Otello, Oper von G. Verdi
Als sich im Jahre 1879 die Gelegenheit dafür bot, William Shakespeares klassische Tragödie Othello in eine Oper zu verwandeln, hatte Giuseppe Verdi zu diesem Zeitpunkt acht Jahre lang keine Oper mehr geschrieben und befand sich praktisch im Ruhestand. Glücklicherweise überkam den Maestro seine Liebe zu dem Barden und inspirierte ihn zu einem weiteren Opernmeisterwerk, Otello, das die Zuschauer in dieser Saison am Gran Teatro La Fenice in Venedig bewundern können.
Nach dem durchschlagenden Erfolg von Aida aus dem Jahr 1871 trat Verdis Verleger Giulio Ricordi mit dem Vorschlag an den Komponisten heran, die Shakespearesche Tragödie Othello auf die Opernbühne zu bringen. Der Dichter und Komponist Arrigo Boito war bereits in das Projekt eingebunden und steuerte schließlich das Libretto bei. Getrieben von seiner lebenslangen Bewunderung für Shakespeare stimmte Verdi letztlich zu.
Die Geburt der Oper Otello verlief jedoch nicht reibungslos und geradlinig. Boito und Ricordi mussten Verdi wiederholt ermutigten und trieben ihn dazu an, die Partitur fertigzustellen, während der Maestro oft an seiner Fähigkeit zweifelte, dem Originaldrama gerecht zu werden. Im Jahre 1886 war die Musik fertig, sodass Otello am 5. Februar 1887 an der Mailänder Scala Premiere feiern konnte. Die Reaktionen von Kritikern und Publikum glich überwältigender Bewunderung.

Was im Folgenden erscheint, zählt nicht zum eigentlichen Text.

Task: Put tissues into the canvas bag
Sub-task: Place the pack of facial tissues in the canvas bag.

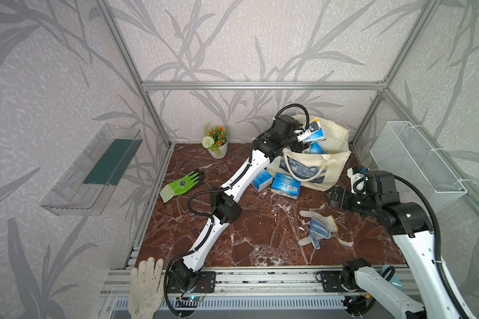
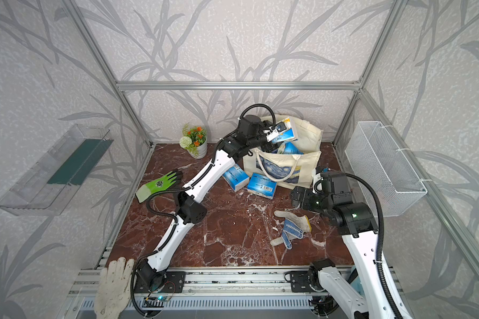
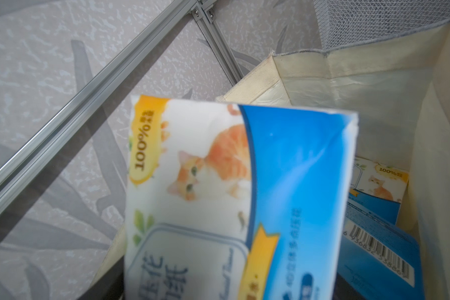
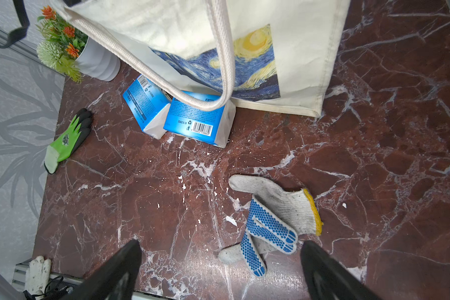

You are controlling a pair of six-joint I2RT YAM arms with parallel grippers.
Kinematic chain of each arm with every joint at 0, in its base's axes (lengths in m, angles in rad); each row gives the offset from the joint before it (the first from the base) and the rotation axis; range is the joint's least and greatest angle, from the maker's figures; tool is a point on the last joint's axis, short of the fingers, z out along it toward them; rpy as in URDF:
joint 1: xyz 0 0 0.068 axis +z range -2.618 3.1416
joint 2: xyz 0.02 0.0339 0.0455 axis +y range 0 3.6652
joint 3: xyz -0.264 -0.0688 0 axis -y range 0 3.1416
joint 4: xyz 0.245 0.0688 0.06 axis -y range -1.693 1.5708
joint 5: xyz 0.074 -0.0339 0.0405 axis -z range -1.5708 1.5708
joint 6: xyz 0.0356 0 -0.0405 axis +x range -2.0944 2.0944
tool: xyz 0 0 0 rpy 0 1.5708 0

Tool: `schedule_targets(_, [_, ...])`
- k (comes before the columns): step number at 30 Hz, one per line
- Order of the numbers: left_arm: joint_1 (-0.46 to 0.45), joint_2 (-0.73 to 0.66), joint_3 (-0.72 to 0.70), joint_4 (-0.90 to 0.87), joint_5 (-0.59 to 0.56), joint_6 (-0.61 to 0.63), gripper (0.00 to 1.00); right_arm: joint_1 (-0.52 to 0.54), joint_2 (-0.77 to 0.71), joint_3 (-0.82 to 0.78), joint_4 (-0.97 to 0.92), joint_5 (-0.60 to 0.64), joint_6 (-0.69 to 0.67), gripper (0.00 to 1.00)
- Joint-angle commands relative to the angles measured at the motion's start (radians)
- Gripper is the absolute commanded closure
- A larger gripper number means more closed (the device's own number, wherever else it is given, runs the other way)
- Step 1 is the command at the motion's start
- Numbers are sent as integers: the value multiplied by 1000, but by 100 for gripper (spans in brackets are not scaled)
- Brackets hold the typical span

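1. Your left pincer [image 1: 305,139] reaches out over the open mouth of the cream canvas tote bag with a blue swirling night-sky print [image 1: 333,165]. The bag stands at the back right of the red marble tabletop [image 1: 260,237].
2. At the pincer's tip sits a blue-and-white plastic-wrapped tissue pack with an orange cat print [image 3: 218,187], tilted above the bag's opening. The pack hides the fingers, so you cannot tell whether they clamp it or have let go.
3. Inside the bag, your left wrist view shows a cat-printed pack lying against the far wall [image 3: 379,185] and a blue pack with a barcode label [image 3: 379,254] nearer the camera.
4. Outside the bag, a blue barcode-printed tissue pack [image 4: 200,119] lies on the tabletop touching the bag's front. A second blue tissue pack [image 4: 146,104] lies touching it. The bag's white rope handle [image 4: 224,65] drapes over the first of these.
5. Your right pincer [image 4: 221,242] hovers above the tabletop in front of the bag, its jaws spread wide with nothing between them.
6. Near it lies a white knitted glove with blue dots and a yellow cuff [image 1: 317,227].
7. Farther out you have:
   - a green-and-black glove [image 1: 183,183] near the left edge;
   - a small white pot of orange and white flowers [image 1: 217,142] at the back;
   - a white wire mesh basket [image 1: 415,163] on the right wall;
   - a plain white knitted glove [image 1: 145,287] on the front rail.
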Motion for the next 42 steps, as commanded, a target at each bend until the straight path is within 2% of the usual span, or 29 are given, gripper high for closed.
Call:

In Otello zeigt Verdi seine vollkommene Beherrschung der dramatischen und emotionalen Werkzeuge der Oper. Die Orchestrierung gehört zu den komplexesten des Maestros überhaupt und ist eng mit der Handlung auf der Bühne verwoben, um eine eng miteinander verbundene musikalische und theatralische Darbietung zu liefern. In den Augen vieler bot Otello den kreativen und dramatischen Höhepunkt von Verdis Schaffen.
Otello, die Titelfigur, bleibt eine der wildesten, brutalsten Rollen, die der Maestro je geschrieben hat. Seine sanftere Seite sehen wir nur in seinem Liebesduett mit Desdemona; in allen anderen Rollen ist er hart und schwer wie ein Stein, und die Rolle bringt jeden dramatischen Tenor an den Rand seines Könnens und seiner Ausdauer. Desdemona hingegen zählt zu Verdis sanftmütigsten Heldinnen, was ihr jedoch keineswegs die einprägsamen Melodien nimmt.
Jagos Rolle als Meister der Manipulation und inoffizieller Erzähler wurde derartig ausgebaut, dass Boito und Verdi erwogen, die Oper Jago anstelle von Otello zu nennen. Obwohl er keine längeren Soloauftritte erhält, bekommt der Bariton in der Rolle reichlich Gelegenheit, sein dramatisches Können zu zeigen und die Handlung zu ihrem tragischen Ende zu treiben. Eine Operninszenierung, die den Barden gewiss stolz gemacht hätte!